TASK INSTRUCTIONS = Every line that contains "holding" must be located and copied from the data.

——

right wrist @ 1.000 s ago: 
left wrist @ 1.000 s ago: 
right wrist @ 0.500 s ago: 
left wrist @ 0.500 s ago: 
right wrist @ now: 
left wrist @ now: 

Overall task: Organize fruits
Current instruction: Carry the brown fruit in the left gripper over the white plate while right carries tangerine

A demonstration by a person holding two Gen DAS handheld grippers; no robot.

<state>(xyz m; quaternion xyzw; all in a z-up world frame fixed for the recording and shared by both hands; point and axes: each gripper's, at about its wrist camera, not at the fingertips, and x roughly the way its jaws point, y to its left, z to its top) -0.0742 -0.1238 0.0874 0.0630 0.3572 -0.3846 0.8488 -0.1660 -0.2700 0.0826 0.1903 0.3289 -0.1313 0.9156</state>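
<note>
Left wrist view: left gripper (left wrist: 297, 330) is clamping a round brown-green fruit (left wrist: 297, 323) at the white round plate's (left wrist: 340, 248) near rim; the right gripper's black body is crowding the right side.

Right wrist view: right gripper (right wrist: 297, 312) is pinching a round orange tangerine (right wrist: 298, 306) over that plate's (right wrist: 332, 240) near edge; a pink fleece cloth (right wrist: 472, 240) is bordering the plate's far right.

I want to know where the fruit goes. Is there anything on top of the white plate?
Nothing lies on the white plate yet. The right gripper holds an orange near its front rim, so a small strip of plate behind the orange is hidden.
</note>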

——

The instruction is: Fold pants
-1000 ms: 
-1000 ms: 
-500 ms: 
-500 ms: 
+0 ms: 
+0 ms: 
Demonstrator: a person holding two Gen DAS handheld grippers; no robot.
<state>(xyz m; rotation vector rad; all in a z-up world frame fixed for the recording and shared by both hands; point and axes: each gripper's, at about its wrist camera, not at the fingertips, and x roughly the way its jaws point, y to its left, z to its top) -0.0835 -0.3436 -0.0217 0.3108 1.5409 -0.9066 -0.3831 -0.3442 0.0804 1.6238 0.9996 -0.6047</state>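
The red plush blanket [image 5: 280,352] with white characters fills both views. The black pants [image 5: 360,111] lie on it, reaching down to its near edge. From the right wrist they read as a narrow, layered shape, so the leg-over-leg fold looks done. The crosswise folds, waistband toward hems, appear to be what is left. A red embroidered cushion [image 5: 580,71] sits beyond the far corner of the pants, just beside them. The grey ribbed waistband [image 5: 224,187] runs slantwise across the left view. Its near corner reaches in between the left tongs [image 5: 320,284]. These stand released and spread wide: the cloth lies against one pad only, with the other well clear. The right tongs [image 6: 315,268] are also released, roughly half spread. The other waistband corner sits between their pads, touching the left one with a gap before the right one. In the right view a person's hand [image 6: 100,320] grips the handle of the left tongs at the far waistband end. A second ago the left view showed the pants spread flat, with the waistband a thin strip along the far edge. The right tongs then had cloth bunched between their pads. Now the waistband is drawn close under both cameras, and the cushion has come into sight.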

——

EXPECTED ANSWER =
A demonstration by a person holding two Gen DAS handheld grippers; no robot.
Demonstrator: a person holding two Gen DAS handheld grippers; no robot.

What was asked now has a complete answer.